About this task: Transcribe the listing below exactly, leaving nothing out.

■ ■ ■

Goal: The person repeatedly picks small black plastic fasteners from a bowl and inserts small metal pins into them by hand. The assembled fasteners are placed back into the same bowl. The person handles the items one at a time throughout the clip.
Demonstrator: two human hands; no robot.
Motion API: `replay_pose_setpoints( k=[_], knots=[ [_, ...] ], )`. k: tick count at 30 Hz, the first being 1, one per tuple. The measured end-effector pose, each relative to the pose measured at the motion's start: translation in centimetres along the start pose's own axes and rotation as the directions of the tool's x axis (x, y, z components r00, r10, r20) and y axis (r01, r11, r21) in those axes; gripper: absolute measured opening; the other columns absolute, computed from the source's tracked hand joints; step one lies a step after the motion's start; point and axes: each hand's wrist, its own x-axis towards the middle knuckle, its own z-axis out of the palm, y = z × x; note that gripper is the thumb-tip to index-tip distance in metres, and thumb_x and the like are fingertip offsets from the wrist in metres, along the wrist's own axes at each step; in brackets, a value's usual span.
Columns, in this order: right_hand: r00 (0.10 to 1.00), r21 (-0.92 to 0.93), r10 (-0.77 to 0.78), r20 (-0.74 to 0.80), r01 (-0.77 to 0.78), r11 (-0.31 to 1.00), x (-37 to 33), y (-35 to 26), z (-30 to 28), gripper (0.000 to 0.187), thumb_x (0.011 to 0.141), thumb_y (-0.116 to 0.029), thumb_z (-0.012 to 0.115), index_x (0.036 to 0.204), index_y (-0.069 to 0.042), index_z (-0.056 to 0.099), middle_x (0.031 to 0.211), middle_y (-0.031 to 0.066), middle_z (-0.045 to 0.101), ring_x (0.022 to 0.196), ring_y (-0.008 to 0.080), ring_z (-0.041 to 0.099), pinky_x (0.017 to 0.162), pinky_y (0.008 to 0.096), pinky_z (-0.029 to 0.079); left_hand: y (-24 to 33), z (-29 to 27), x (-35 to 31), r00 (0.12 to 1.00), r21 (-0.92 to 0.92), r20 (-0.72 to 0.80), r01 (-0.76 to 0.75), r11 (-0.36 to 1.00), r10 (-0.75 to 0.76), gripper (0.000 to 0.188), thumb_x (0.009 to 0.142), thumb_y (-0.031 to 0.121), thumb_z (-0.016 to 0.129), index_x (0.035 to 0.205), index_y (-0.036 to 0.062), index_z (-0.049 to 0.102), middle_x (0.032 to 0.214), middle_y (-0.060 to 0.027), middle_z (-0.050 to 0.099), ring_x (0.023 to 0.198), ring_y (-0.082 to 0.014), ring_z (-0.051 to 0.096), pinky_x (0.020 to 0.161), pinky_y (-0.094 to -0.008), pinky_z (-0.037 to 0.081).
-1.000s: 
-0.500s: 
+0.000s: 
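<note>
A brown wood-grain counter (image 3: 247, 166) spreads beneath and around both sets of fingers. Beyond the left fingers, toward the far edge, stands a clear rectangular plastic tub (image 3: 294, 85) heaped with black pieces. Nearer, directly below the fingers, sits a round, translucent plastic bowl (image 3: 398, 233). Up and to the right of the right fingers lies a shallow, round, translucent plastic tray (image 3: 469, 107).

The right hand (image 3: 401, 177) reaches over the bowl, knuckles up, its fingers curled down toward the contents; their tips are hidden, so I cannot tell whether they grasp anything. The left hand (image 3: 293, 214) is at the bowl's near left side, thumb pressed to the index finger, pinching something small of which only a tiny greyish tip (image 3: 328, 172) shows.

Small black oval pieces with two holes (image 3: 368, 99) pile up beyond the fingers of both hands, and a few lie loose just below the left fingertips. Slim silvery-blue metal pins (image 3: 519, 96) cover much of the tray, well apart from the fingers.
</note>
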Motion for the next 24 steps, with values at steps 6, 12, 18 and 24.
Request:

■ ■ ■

Your solution:
Goal: The person repeatedly picks small black plastic fasteners from a bowl and inserts small metal pins into them by hand. The assembled fasteners are placed back into the same bowl. The person handles the items one at a time throughout the clip.
Demonstrator: two human hands; no robot.
Motion API: `replay_pose_setpoints( k=[_], knots=[ [_, ...] ], )`. k: tick count at 30 Hz, the first being 1, one per tuple. The measured end-effector pose, each relative to the pose measured at the motion's start: translation in centimetres along the start pose's own axes and rotation as the directions of the tool's x axis (x, y, z components r00, r10, r20) and y axis (r01, r11, r21) in those axes; gripper: absolute measured opening; the other columns absolute, computed from the source's tracked hand joints; step one lies a step after the motion's start; point and axes: each hand's wrist, its own x-axis towards the middle knuckle, its own z-axis out of the palm, y = z × x; note that gripper is the thumb-tip to index-tip distance in metres, and thumb_x and the like are fingertip offsets from the wrist in metres, along the wrist's own axes at each step; in brackets, a value's usual span.
Columns, in this order: right_hand: r00 (0.10 to 1.00), r21 (-0.92 to 0.93), r10 (-0.77 to 0.78), r20 (-0.74 to 0.80), r01 (-0.77 to 0.78), r11 (-0.31 to 1.00), x (-37 to 33), y (-35 to 26), z (-30 to 28), gripper (0.000 to 0.187), thumb_x (0.011 to 0.141), thumb_y (-0.116 to 0.029), thumb_z (-0.012 to 0.115), index_x (0.036 to 0.204), index_y (-0.069 to 0.042), index_z (-0.056 to 0.099), middle_x (0.031 to 0.211), middle_y (-0.031 to 0.066), middle_z (-0.045 to 0.101), ring_x (0.022 to 0.196), ring_y (-0.008 to 0.080), ring_z (-0.041 to 0.099), pinky_x (0.017 to 0.162), pinky_y (0.008 to 0.096), pinky_z (-0.029 to 0.079); left_hand: y (-24 to 33), z (-29 to 27), x (-35 to 31), r00 (0.12 to 1.00), r21 (-0.92 to 0.92), r20 (-0.72 to 0.80), r01 (-0.76 to 0.75), r11 (-0.36 to 1.00), r10 (-0.75 to 0.76), gripper (0.000 to 0.188), thumb_x (0.009 to 0.142), thumb_y (-0.031 to 0.121), thumb_z (-0.016 to 0.129), index_x (0.035 to 0.205), index_y (-0.036 to 0.062), index_z (-0.049 to 0.102), middle_x (0.032 to 0.214), middle_y (-0.060 to 0.027), middle_z (-0.050 to 0.099), ring_x (0.023 to 0.198), ring_y (-0.082 to 0.014), ring_z (-0.051 to 0.096), pinky_x (0.020 to 0.161), pinky_y (-0.094 to -0.008), pinky_z (-0.037 to 0.081).
-1.000s: 
-0.500s: 
+0.000s: 
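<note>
A brown wood-grain counter (image 3: 247, 166) spreads beneath and around both sets of fingers. Beyond the left fingers, toward the far edge, stands a clear rectangular plastic tub (image 3: 294, 85) heaped with black pieces. Nearer, directly below the fingers, sits a round, translucent plastic bowl (image 3: 398, 233). Up and to the right of the right fingers lies a shallow, round, translucent plastic tray (image 3: 469, 107).

The right hand (image 3: 401, 177) reaches over the bowl, knuckles up, its fingers curled down toward the contents; their tips are hidden, so I cannot tell whether they grasp anything. The left hand (image 3: 293, 214) is at the bowl's near left side, thumb pressed to the index finger, pinching something small of which only a tiny greyish tip (image 3: 328, 172) shows.

Small black oval pieces with two holes (image 3: 368, 99) pile up beyond the fingers of both hands, and a few lie loose just below the left fingertips. Slim silvery-blue metal pins (image 3: 519, 96) cover much of the tray, well apart from the fingers.
</note>
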Motion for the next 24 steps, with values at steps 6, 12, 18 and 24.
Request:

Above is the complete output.